### INSTRUCTIONS FOR THE TASK
Start at the line in the entries below that contains "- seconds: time", stop at the line that contains "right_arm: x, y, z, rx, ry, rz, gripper", and output exactly the lines in that span, both ends included.

[Opening ENTRIES PROVIDED section]

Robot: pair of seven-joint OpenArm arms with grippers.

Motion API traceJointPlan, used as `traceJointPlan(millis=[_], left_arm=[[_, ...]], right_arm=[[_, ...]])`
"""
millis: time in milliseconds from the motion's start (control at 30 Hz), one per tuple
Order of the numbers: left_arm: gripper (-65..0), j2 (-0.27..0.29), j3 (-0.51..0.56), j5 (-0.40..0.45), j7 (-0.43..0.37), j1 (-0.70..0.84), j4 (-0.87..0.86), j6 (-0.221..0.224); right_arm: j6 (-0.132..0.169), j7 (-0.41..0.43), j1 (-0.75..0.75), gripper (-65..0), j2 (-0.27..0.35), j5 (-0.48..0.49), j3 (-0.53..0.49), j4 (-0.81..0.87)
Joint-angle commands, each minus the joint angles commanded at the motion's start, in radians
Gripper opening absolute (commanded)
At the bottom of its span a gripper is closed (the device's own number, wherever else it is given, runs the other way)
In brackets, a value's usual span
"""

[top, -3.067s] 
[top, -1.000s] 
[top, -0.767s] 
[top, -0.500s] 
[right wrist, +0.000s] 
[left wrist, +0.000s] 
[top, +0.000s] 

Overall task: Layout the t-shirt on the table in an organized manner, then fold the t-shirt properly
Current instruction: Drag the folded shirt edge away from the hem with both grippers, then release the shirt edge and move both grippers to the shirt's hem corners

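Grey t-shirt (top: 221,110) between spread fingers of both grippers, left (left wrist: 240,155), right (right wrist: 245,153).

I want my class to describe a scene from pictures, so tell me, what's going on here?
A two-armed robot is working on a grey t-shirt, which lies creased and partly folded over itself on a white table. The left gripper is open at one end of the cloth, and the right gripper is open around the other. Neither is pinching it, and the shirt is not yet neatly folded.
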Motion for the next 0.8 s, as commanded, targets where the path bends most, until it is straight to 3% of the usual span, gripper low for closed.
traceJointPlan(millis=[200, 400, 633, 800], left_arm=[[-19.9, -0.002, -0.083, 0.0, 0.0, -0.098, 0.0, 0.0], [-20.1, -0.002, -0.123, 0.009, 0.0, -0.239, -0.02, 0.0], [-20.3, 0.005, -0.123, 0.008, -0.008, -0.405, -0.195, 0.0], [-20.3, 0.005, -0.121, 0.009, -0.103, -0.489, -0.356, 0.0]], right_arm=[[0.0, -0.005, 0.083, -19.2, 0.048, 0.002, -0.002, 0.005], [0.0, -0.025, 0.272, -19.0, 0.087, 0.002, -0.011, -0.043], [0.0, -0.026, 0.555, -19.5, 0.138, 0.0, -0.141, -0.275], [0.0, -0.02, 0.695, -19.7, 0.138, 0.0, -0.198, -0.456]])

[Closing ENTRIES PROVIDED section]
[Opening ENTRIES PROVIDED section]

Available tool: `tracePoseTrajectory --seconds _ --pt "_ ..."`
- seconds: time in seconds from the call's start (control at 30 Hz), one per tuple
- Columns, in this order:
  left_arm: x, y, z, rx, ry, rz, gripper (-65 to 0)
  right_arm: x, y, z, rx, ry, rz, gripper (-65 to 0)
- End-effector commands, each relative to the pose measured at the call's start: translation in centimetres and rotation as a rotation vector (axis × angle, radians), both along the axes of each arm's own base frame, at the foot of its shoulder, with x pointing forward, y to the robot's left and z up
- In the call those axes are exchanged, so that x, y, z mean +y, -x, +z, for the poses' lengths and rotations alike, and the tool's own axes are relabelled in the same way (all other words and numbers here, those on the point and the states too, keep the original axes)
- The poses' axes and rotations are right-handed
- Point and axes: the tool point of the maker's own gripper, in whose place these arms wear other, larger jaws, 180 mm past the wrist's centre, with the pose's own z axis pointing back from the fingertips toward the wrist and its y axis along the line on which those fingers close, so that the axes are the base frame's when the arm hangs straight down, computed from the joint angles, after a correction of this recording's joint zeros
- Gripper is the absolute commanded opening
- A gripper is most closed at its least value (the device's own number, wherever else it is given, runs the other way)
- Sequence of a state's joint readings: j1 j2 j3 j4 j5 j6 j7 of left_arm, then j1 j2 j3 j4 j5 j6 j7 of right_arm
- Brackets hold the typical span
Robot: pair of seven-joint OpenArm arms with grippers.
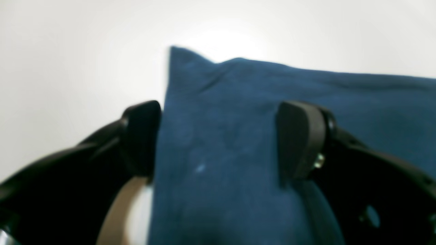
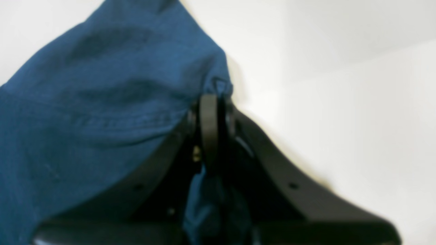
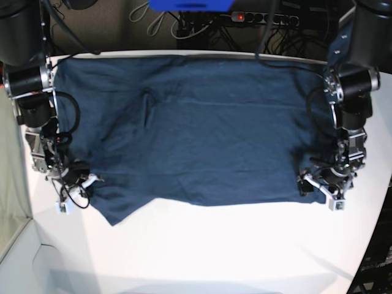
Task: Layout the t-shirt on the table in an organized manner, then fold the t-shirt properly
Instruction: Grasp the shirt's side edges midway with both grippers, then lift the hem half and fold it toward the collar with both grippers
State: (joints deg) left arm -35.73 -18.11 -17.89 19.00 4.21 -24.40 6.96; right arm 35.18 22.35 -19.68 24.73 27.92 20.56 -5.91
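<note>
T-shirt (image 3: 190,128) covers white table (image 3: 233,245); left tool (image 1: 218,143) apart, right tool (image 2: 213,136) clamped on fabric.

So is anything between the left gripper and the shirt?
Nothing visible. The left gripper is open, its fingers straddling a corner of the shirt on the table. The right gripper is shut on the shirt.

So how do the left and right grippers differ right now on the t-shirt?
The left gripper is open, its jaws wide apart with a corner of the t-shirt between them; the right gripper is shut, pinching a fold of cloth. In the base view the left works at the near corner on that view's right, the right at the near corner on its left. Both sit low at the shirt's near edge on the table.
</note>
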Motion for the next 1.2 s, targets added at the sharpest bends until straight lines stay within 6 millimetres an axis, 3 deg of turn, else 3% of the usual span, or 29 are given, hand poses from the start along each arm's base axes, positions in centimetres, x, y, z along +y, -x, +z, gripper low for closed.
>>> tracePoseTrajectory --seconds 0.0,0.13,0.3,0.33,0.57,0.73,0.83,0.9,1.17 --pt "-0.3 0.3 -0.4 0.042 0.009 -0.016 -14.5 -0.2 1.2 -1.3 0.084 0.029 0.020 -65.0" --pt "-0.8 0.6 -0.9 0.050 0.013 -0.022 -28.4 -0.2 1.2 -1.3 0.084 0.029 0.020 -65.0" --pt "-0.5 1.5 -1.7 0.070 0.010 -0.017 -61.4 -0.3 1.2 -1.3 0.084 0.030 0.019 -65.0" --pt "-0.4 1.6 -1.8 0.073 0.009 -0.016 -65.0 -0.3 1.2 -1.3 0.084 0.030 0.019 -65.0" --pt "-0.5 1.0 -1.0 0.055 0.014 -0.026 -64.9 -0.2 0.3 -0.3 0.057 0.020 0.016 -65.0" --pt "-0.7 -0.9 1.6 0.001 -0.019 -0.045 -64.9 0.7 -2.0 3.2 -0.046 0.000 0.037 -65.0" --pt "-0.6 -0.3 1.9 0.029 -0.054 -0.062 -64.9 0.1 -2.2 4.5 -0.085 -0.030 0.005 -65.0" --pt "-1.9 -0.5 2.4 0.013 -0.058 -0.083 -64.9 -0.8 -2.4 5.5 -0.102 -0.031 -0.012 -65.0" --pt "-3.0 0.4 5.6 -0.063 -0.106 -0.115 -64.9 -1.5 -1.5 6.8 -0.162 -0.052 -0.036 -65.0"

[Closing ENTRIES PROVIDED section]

### ANSWER TO THE PROBLEM
- seconds: time in seconds from the call's start (control at 30 Hz), one per tuple
- Columns, in this order:
  left_arm: x, y, z, rx, ry, rz, gripper (-65 to 0)
  right_arm: x, y, z, rx, ry, rz, gripper (-65 to 0)

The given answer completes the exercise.